A 1940s MI5 file shows that British intelligence suspected that the Odeon chain of cinemas was a front organisation providing cover for Soviet spies to get into the UK.  Proving once again that it is the intelligence services who are the biggest conspiracy theorists of all, this suspicion was based on a scant handful of coincidences, interpreted through the paranoid mindset of the spooks.

These suspicions appear in the British security services file on Arnold Deutsch.  Born in 1903 or possibly 1904, Deutsch was an Austrian or possibly Cezch or possibly Hungarian academic best known as the recruiter and handler for the Cambridge Five.  He recruited Kim Philby in Regent’s Park in July 1934 and also recruited Donald Maclean and Guy Burgess later that year.
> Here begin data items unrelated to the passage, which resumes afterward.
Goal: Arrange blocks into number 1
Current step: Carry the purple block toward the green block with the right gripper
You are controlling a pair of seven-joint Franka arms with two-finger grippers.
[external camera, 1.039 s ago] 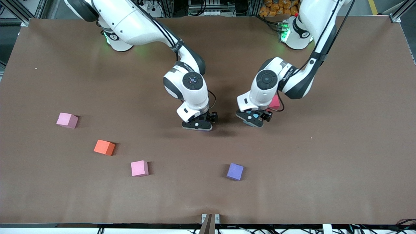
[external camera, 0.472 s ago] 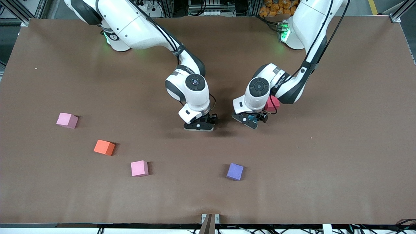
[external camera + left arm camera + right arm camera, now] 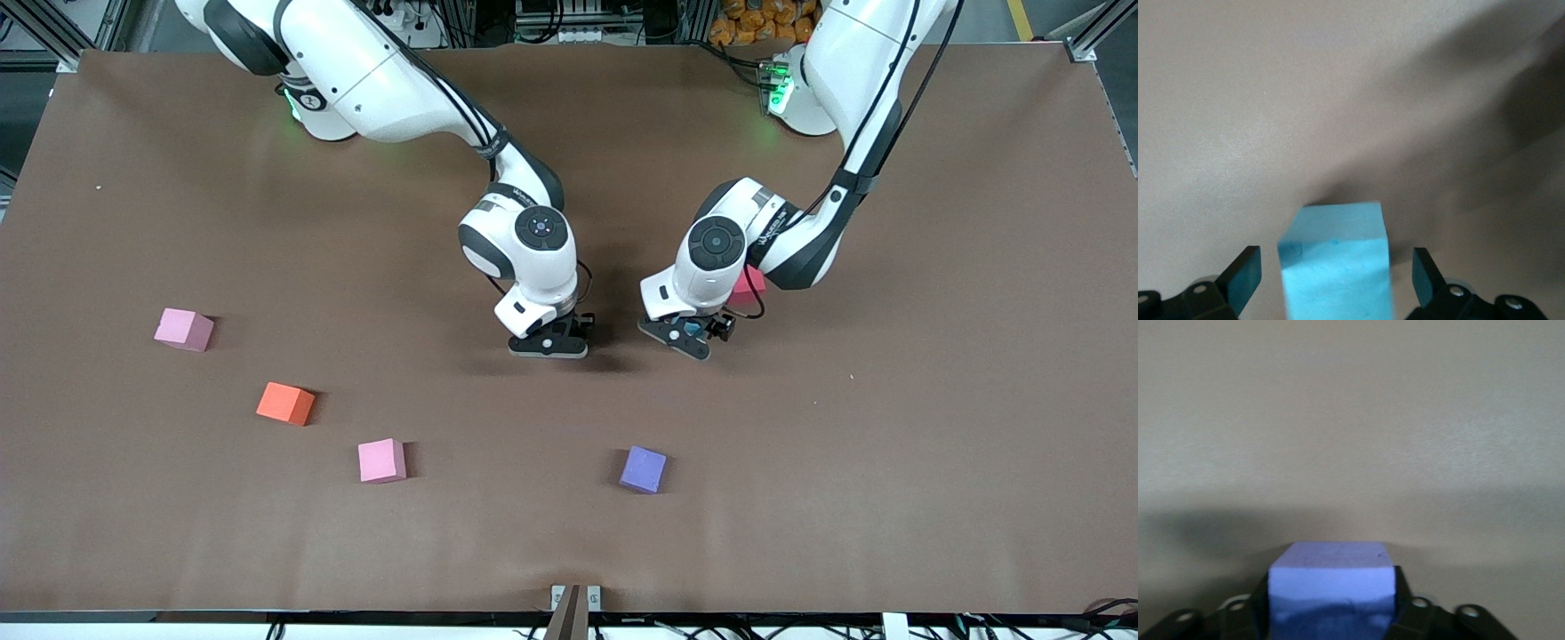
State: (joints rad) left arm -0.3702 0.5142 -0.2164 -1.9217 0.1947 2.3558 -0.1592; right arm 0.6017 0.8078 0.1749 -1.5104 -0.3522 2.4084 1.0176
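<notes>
Right wrist view: blue block (image 3: 1331, 577) flat, square-on

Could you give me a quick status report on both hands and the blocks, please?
Left hand open around light blue block. Right hand shut on blue-purple block. Both low at mid-table; red block beside left arm. Nothing in the way.

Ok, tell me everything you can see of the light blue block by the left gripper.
The light blue block is a small plain matte cube that looks like foam, its edges crisp. It sits flat on the brown table, casting a soft shadow. The left gripper straddles it with its fingers spread, a gap showing on each side, so nothing but the table touches it. In the front view only a sliver shows under the gripper.
</notes>
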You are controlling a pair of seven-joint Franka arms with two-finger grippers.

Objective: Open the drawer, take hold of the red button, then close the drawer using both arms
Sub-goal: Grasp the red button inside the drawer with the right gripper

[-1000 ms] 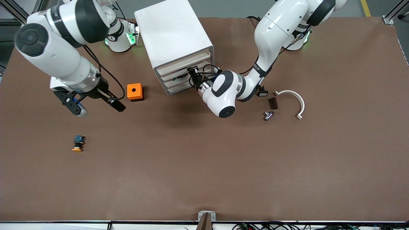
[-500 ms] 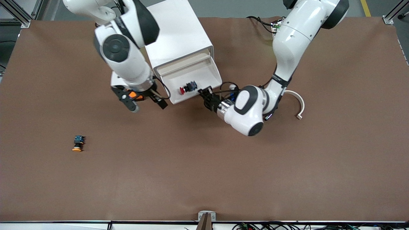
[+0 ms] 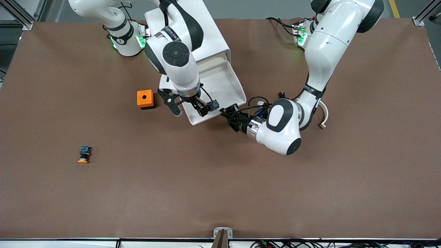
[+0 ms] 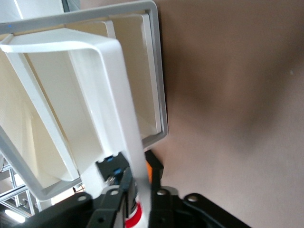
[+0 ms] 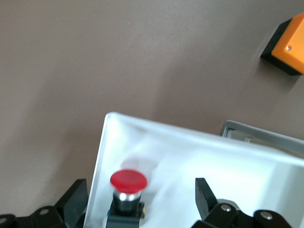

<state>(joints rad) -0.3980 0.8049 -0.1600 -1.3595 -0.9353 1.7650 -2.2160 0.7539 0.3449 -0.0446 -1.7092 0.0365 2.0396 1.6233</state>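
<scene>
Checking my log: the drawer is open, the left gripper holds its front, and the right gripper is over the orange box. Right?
Not quite. The right gripper is over the open drawer, above the button, as the right wrist view shows. The orange box sits beside it. The left gripper holds the drawer's front.

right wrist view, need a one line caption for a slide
Right tool, fingers open, poised over the red-capped button lying in the pulled-out white drawer, orange box beside it.

A flat brown matte table surface (image 3: 220, 193) is bounded by grey floor (image 3: 248, 8) along its upper edge, with silver aluminium frame posts (image 3: 424, 15) seen at the corners under even overhead light.
</scene>
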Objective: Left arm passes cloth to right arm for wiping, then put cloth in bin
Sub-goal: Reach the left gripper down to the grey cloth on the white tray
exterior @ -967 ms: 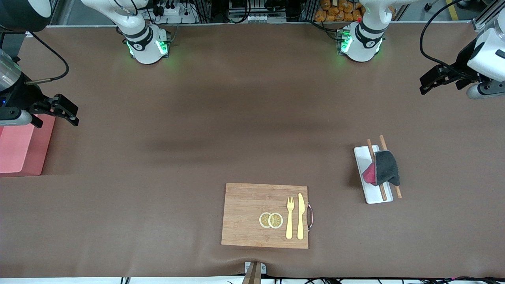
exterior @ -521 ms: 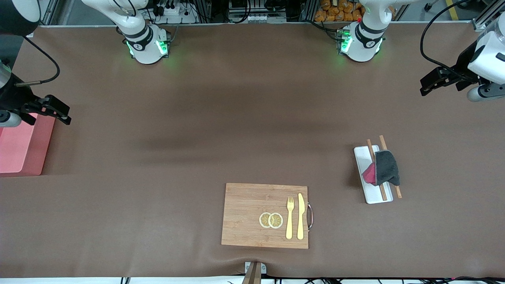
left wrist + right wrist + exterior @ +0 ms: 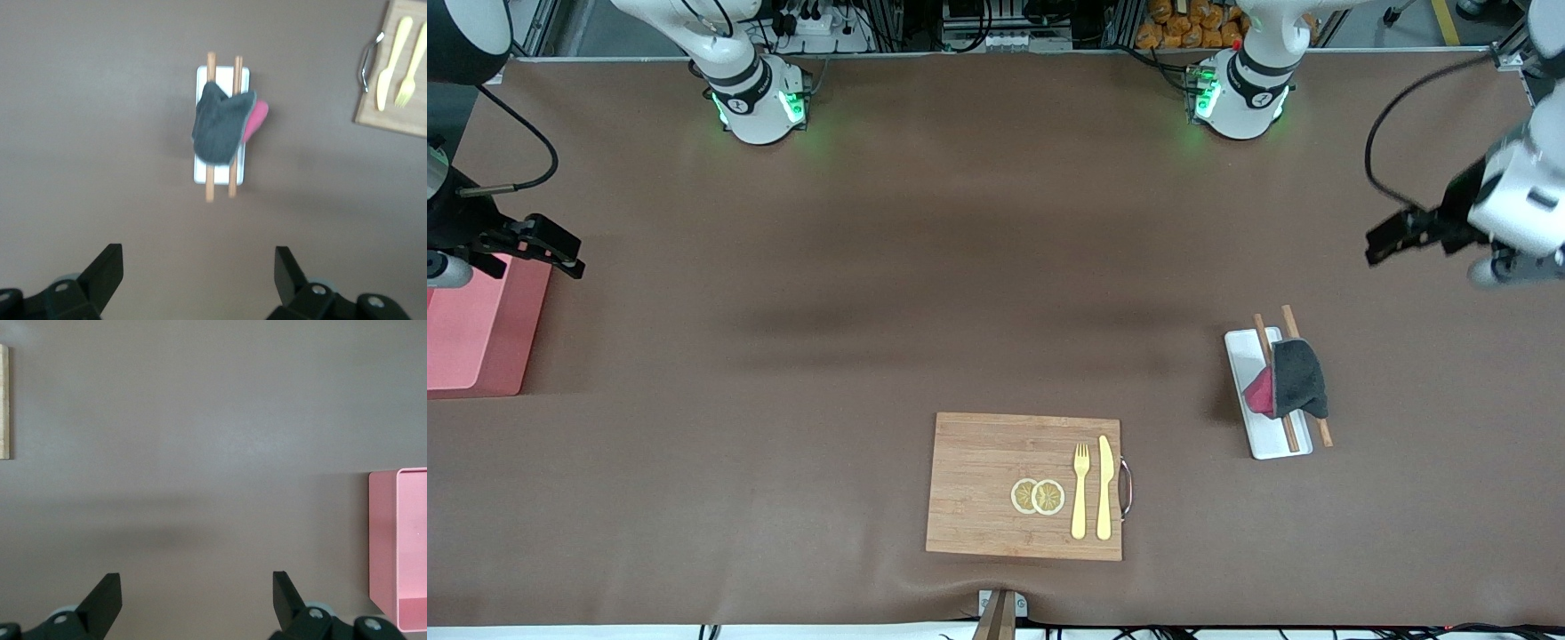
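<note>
cloth [image 3: 1296,379] draped over chopsticks [image 3: 1289,434] on tray [image 3: 1263,444], both grippers spread and empty.

lay toward the left arm's end of the table, farther from the front camera than the board [image 3: 996,484], long axis running with the tray's length, toward and away from that camera; dark grey side up, magenta part poking out at the edge facing the board. crossed both chopsticks, which ran lengthwise along the tray with ends sticking past it. hung in the air over bare table near that end: left gripper [image 3: 1389,237], fingers wide apart, holding nothing, tray and cloth well apart from it in the left wrist view. hung at the right arm's end by the bin [image 3: 480,329]: right gripper [image 3: 551,246], jaws likewise wide, nothing between them. rested on the board: fork [image 3: 1080,491], knife [image 3: 1104,487], two lemon slices [image 3: 1038,496].
</note>
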`<action>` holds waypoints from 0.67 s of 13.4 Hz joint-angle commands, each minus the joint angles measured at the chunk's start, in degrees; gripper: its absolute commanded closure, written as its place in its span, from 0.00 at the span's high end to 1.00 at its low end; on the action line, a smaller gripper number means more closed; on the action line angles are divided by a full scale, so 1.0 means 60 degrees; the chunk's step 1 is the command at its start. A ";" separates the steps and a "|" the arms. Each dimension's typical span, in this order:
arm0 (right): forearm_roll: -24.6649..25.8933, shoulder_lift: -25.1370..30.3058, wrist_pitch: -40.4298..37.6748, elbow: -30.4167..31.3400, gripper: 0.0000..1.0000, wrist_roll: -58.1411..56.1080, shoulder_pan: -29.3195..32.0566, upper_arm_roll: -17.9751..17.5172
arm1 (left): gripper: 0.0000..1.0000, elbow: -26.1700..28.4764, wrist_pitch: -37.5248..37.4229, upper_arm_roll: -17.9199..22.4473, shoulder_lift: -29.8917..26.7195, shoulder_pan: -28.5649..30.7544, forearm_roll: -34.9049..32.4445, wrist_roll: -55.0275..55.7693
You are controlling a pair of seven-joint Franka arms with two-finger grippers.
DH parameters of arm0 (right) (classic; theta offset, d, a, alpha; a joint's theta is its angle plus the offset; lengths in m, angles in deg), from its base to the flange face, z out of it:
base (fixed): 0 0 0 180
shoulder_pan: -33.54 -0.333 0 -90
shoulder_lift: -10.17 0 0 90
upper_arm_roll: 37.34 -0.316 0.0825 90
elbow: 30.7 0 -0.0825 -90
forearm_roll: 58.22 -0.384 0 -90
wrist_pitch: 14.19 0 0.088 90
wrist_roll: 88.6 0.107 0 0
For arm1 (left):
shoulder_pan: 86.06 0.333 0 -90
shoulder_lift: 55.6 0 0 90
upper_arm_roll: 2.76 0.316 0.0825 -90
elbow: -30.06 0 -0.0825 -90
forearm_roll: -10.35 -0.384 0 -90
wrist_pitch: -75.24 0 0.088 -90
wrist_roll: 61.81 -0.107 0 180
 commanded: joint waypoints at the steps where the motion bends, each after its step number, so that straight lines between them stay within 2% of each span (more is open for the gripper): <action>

The file on Deutsch was recently released by the National Archives and shows that MI5 started to suspect the theater chain after they realised that Arnold was the cousin of the chain’s owner, Oscar Deutsch.  They also found that several suspected Soviet spies had given Oscar as a reference when they came to the UK.

The file also gives reason to seriously doubt whether this was anything more than reds under the bed paranoia.  Oscar made an application to the Home Office, seeking permission to employ Arnold as an industrial psychologist.  The documents show that Oscar claimed that Arnold had carried out an ‘ intensive study of psychology in relation to the cinema’. The application was rejected by the Home Office on the grounds he could employ a British psychologist who could do the same job.

But it appears Oscar and Arnold never met, and thus the Odeon couldn’t have been a front organisation for Soviet intelligence.  After all, how could they be running a spy cell in the 1930s and 40s without face to face meetings?  The file also shows that the Ministry of Information had Oscar distribute a questionnaire among his managers (some of whom were suspected spies) to gauge their feelings on fifth columnists and ‘aliens’.

This bizarre episode tells us a lot more about MI5 than it does about the Deutsch family.  While there is no doubt Arnold was a secret agent for the Soviet Union, the evidence against Oscar and Odeon is flimsy at best, and dripping with anti-Communist neuroses.